[Dataset records]
Segment Open

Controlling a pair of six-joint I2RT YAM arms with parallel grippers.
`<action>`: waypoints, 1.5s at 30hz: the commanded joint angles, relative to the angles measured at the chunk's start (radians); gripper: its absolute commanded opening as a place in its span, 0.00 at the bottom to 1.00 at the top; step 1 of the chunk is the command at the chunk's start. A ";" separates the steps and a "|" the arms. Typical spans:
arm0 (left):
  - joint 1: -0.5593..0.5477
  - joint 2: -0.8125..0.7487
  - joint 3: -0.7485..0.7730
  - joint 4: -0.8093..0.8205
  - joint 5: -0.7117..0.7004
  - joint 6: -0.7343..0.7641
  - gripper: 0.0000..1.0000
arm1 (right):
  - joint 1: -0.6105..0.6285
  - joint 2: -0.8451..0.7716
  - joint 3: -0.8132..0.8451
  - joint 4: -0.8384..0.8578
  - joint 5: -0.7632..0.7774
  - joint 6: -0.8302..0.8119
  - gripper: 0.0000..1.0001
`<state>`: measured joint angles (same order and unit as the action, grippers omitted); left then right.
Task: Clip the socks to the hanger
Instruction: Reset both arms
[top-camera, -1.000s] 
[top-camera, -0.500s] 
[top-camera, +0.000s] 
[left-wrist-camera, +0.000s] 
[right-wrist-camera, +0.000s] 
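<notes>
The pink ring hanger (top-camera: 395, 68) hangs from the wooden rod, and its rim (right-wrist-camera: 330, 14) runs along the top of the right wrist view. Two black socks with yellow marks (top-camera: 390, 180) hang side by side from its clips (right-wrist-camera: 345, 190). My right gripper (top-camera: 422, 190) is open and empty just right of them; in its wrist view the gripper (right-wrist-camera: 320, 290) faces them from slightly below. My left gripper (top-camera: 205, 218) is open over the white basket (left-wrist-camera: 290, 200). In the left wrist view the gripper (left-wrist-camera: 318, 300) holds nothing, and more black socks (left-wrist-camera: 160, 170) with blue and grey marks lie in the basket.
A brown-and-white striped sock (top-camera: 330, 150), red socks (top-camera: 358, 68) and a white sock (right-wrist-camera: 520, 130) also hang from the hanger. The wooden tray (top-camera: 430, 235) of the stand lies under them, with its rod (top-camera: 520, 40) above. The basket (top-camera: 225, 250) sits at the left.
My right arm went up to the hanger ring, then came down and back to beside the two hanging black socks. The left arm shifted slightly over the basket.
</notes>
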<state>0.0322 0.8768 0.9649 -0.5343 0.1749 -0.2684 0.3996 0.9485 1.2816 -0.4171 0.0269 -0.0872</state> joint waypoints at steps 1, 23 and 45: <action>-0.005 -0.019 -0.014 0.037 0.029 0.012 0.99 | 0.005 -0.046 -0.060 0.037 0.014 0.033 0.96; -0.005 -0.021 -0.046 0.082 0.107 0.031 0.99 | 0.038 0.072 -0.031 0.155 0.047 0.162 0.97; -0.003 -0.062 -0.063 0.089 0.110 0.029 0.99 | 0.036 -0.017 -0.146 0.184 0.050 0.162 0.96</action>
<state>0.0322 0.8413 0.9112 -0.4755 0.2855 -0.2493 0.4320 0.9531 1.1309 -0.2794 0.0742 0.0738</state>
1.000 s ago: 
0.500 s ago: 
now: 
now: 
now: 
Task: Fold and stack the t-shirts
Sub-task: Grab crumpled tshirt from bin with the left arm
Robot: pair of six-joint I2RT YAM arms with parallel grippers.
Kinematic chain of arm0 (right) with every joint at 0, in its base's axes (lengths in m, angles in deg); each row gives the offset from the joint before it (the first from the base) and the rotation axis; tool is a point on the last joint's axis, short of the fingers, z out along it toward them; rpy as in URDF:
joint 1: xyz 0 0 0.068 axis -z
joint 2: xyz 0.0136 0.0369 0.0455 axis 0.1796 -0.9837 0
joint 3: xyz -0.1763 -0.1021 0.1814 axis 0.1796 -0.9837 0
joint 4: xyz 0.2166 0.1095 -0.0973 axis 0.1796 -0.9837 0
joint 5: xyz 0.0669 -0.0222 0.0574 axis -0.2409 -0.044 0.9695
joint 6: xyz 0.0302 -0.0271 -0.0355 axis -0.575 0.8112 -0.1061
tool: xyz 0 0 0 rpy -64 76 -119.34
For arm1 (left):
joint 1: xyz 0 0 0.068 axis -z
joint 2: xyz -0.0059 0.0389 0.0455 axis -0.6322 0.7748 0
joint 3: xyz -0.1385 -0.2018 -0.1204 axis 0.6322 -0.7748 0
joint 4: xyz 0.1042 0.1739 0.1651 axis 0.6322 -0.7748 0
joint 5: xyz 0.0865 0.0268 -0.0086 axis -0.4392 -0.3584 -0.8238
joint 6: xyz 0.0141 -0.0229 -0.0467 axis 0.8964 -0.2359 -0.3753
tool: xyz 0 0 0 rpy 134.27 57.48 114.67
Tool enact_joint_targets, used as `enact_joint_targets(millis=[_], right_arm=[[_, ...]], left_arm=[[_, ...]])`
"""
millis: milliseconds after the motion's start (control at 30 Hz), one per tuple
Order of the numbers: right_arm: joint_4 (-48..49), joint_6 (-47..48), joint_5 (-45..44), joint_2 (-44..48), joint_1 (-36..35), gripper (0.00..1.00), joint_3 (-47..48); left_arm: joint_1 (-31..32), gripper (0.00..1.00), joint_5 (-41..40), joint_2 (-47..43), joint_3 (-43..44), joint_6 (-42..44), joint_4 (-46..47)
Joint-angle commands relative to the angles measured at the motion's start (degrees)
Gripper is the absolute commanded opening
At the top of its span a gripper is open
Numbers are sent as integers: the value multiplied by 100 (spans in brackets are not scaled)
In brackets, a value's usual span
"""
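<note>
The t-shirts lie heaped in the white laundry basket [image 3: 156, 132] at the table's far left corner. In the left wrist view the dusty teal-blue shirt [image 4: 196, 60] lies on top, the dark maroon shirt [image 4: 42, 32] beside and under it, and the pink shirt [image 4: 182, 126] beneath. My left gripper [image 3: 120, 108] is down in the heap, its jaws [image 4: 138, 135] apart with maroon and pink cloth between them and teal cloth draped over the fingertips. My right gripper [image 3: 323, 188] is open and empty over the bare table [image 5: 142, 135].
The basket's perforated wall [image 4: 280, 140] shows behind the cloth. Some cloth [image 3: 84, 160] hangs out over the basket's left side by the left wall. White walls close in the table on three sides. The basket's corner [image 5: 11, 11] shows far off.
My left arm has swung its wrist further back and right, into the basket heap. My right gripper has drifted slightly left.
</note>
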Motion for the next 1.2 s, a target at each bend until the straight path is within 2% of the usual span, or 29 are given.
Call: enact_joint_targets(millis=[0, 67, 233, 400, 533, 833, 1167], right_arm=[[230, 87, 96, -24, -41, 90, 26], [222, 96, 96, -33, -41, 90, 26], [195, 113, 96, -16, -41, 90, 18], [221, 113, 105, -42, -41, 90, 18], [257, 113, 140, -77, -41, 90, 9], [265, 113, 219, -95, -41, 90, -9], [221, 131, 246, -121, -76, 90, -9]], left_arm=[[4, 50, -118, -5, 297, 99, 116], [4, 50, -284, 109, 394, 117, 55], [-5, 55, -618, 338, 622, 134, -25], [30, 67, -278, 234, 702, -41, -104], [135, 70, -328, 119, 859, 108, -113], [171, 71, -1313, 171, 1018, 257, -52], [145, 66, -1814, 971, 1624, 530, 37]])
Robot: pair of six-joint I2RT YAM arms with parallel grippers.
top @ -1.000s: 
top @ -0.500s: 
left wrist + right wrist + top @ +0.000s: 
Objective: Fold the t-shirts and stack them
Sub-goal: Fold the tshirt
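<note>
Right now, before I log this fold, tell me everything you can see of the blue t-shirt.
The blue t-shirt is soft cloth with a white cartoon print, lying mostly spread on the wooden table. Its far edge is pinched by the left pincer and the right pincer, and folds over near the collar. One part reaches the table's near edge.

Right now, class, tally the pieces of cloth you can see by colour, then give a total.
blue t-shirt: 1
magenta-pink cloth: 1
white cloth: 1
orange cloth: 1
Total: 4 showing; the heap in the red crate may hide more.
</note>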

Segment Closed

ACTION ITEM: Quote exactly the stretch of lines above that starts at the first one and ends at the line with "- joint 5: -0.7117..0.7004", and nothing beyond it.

WRITTEN RESPONSE:
Controlling a pair of six-joint I2RT YAM arms with parallel grippers.
`<action>`: waypoints, 1.5s at 30hz: the commanded joint angles, relative to the angles measured at the chunk's start (radians); gripper: its absolute commanded opening as a place in its span, 0.00 at the bottom to 1.00 at the top; step 1 of the chunk is the command at the chunk's start. A ";" separates the steps and a "|" the arms. Typical spans:
arm0 (left):
  - joint 1: -0.5593..0.5477
  - joint 2: -0.8125..0.7487
  - joint 3: -0.7485..0.7730
  - joint 4: -0.8093..0.8205
  - joint 5: -0.7117..0.7004

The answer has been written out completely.